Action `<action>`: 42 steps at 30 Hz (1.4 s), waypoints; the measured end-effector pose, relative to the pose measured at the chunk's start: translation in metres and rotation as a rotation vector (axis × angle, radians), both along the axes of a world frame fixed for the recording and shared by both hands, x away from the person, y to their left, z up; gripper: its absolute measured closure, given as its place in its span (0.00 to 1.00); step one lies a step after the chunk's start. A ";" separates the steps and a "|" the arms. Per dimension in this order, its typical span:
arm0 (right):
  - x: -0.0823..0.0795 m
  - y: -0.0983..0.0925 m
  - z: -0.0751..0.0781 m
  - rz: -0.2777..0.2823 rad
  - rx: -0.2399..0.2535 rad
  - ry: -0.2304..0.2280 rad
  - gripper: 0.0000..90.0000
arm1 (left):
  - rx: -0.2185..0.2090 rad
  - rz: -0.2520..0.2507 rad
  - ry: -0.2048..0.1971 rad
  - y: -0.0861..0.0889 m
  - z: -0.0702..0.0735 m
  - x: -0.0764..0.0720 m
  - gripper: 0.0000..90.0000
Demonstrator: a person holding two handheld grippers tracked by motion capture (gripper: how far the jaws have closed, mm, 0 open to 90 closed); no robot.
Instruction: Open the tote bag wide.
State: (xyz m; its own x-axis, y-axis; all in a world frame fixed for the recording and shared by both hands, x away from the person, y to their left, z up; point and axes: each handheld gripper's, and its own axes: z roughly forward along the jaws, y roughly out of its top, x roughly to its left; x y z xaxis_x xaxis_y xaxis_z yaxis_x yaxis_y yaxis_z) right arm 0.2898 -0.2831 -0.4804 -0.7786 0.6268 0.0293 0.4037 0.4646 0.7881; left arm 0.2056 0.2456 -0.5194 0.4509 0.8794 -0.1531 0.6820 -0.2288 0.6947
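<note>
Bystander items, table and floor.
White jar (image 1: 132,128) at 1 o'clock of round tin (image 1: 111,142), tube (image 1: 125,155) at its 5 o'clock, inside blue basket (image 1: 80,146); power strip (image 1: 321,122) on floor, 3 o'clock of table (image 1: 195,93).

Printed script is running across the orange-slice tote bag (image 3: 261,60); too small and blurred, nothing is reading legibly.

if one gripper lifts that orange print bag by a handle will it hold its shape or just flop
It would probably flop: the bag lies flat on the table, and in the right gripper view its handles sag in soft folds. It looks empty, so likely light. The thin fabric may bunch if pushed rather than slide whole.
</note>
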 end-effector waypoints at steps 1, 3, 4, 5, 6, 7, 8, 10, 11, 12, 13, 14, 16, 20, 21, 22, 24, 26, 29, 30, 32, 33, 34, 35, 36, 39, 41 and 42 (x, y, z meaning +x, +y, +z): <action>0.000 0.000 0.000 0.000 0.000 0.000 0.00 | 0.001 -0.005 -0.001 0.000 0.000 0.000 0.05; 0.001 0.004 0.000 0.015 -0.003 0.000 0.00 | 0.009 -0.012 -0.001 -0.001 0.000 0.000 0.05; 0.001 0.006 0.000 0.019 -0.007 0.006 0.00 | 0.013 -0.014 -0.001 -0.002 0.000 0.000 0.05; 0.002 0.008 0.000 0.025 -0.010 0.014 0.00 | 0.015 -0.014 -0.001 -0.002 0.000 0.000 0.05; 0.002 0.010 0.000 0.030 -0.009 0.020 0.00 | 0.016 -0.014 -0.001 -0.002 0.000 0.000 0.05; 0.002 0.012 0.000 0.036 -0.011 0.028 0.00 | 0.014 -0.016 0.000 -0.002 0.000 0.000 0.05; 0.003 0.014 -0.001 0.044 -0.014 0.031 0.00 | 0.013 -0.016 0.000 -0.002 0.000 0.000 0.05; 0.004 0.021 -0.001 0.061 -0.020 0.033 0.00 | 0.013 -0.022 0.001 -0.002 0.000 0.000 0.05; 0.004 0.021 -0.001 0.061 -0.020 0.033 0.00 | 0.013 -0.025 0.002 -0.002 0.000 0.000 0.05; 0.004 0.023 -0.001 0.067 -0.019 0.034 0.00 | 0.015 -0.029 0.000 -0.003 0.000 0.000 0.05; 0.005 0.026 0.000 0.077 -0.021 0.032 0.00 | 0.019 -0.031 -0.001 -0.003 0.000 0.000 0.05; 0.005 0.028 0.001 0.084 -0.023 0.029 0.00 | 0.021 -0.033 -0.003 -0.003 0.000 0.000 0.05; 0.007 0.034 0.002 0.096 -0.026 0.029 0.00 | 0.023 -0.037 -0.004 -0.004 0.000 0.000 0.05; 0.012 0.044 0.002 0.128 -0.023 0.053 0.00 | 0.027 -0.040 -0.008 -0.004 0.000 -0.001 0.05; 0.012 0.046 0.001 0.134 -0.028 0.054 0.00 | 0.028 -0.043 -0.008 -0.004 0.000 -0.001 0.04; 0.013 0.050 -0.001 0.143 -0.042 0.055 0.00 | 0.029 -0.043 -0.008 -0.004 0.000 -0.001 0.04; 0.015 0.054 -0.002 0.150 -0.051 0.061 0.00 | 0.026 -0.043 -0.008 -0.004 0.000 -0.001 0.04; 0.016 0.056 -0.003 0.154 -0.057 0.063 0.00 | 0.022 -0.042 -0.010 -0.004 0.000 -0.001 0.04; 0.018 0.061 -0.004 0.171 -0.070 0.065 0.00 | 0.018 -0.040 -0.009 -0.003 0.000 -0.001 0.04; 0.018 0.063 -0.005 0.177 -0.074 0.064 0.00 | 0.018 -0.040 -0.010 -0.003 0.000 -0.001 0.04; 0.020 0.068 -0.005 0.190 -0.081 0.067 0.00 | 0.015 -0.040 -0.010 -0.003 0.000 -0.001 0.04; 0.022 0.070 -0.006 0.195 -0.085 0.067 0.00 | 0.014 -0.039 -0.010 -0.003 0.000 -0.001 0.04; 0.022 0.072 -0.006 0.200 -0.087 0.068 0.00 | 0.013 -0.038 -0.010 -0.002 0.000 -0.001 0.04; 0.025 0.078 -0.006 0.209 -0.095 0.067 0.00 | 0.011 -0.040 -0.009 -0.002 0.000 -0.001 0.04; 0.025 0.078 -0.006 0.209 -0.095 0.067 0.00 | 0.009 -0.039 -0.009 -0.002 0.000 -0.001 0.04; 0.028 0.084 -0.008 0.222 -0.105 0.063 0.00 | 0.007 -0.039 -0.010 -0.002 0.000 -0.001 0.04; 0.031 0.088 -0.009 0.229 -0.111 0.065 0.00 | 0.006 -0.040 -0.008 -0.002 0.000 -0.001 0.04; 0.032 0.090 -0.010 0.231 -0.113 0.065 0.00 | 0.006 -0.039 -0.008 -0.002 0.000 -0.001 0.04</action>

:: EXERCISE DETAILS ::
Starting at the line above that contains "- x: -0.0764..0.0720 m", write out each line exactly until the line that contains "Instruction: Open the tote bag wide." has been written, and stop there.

:: RESPONSE BELOW ::
  - x: -0.0764..0.0720 m
  - gripper: 0.0000..90.0000
Demonstrator: a person holding two handheld grippers tracked by motion capture (gripper: how far the jaws have closed, mm, 0 open to 90 closed); no robot.
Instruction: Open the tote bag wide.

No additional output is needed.